Quando a bacteriologia iluminou os espíritos no início do século 20, a presença de um microrganismo oculto serviu de explicação para qualquer patologia. Em 1908, Christian Archibald, em Nova York, defendeu que a causa da doença celíaca estaria ligada à colonização dos intestinos por alguma bactéria ainda desconhecida.
Em 1940, o pediatra holandês Willem Dicke observou a associação entre a ingestão de proteínas do trigo e as manifestações clínicas. A diminuição da mortalidade por doença celíaca durante a epidemia de fome que devastou a Holanda em 1944, fortaleceu a suspeita. Foi em 1952 que a inglesa Charlotte Anderson demonstrou que o glúten, existente no trigo, na cevada e no centeio, era o causador das lesões histológicas encontradas na mucosa intestinal dos doentes.
Nossos conhecimentos sobre a resposta imunológica, o papel dos genes e os mecanismos moleculares avançaram muito nos últimos anos, mas os detalhes das interações entre hereditariedade, desenvolvimento e o ambiente em que vivemos ainda permanecem obscuros.
Nessa época, diversos autores buscavam etiologias pouco ortodoxas para explicar enfermidades como o lúpus eritematoso disseminado, artrite reumatoide, esclerose múltipla e anemia hemolítica, entre outras. As suspeitas recaíram sobre a possibilidade de existirem reações aberrantes do sistema imunológico, em afronta ao dogma de que a imunidade serviria apenas para nos defender das agressões externas.
Nos anos 1960, vários estudos demonstraram mecanismos imunopatológicos envolvidos na gênese e na progressão da doença celíaca, mas foram necessários mais 20 anos para que fossem aceitos sem reservas pela comunidade científica.

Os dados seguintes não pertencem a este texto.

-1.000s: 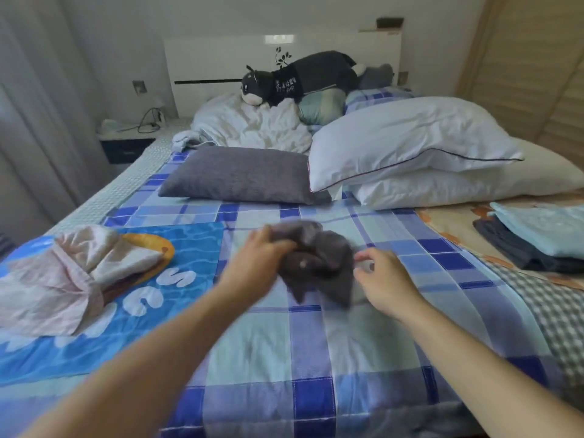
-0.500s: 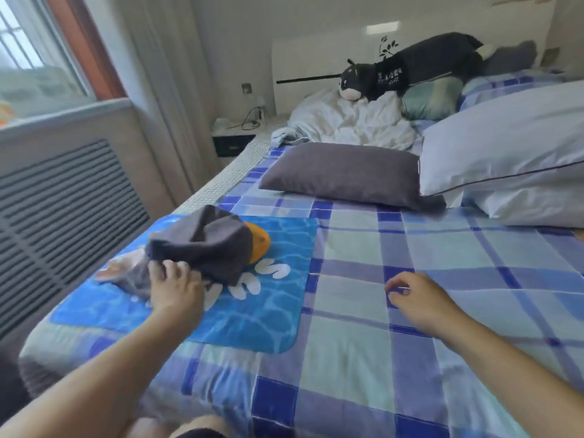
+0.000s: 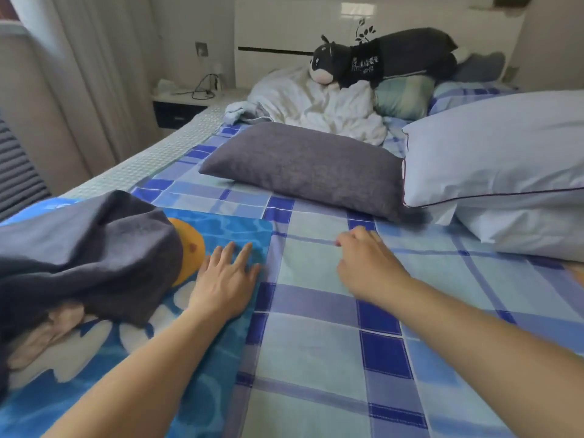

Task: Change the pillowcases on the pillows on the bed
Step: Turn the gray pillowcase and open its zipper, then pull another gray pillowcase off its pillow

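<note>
Grey pillow (image 3: 303,167) — soft, light, we judge; we'd grip its case at a corner (left hand (image 3: 226,281) flat, right hand (image 3: 363,263) loosely curled, both empty).

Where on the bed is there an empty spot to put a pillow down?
The best bare patch is the checked sheet in front, between the blue mat and the stacked white pillows, below the grey pillow. Only the right hand is there. The left side is crowded: the dark grey pillowcase is heaped on the mat beside the left hand.
</note>
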Tool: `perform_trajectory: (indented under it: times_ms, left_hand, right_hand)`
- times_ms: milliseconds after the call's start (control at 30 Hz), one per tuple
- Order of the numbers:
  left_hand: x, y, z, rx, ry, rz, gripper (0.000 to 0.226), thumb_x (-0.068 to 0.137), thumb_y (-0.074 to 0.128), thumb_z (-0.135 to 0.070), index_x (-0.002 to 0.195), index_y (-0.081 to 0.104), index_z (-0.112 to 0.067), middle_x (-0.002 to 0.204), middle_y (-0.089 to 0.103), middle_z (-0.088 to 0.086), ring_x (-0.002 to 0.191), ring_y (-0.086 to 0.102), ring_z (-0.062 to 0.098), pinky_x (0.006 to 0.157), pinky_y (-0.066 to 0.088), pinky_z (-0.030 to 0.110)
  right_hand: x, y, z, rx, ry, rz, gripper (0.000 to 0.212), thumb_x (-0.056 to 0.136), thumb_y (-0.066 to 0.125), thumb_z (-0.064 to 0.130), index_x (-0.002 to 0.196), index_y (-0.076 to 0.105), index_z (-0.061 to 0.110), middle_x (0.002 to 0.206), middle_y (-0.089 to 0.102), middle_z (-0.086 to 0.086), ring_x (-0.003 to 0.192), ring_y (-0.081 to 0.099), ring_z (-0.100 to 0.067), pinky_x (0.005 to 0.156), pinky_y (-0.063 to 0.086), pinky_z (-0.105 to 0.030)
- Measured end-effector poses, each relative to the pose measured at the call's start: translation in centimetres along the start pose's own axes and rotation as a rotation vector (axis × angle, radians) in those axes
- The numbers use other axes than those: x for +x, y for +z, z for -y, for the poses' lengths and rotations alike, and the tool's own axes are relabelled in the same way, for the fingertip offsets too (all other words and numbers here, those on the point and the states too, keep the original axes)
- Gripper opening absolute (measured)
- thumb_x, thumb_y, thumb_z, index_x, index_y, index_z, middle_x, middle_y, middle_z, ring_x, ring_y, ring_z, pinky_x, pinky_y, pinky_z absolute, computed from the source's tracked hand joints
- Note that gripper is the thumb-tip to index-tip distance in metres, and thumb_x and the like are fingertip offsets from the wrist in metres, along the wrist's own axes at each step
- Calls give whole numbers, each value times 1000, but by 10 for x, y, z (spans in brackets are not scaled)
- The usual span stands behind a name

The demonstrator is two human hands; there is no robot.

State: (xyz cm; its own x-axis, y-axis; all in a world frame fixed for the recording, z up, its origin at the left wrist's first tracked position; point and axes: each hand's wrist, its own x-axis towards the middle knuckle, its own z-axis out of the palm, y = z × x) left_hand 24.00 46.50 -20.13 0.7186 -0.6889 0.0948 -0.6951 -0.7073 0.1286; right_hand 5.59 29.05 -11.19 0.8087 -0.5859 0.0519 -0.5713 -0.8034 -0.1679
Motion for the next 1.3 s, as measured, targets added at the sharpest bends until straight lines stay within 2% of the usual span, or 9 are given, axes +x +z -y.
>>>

Mais tarde ficou evidente que determinadas proteínas que regem a compatibilidade genética entre os indivíduos (antígenos de histocompatibilidade – HLA) indicavam predisposição para diversas enfermidades autoimunes, entre elas a doença celíaca.
Uma epidemia da enfermidade em crianças suecas nascidas entre 1984 e 1996 gerou indagações sobre o papel da hereditariedade e dos padrões dietéticos. Quanto mais curto o período de amamentação e mais precoce a introdução do glúten na dieta, maior o risco em crianças geneticamente predispostas.
Nossos conhecimentos sobre a resposta imunológica, o papel dos genes e os mecanismos moleculares avançaram muito nos últimos anos, mas os detalhes das interações entre hereditariedade, desenvolvimento e o ambiente em que vivemos ainda permanecem obscuros.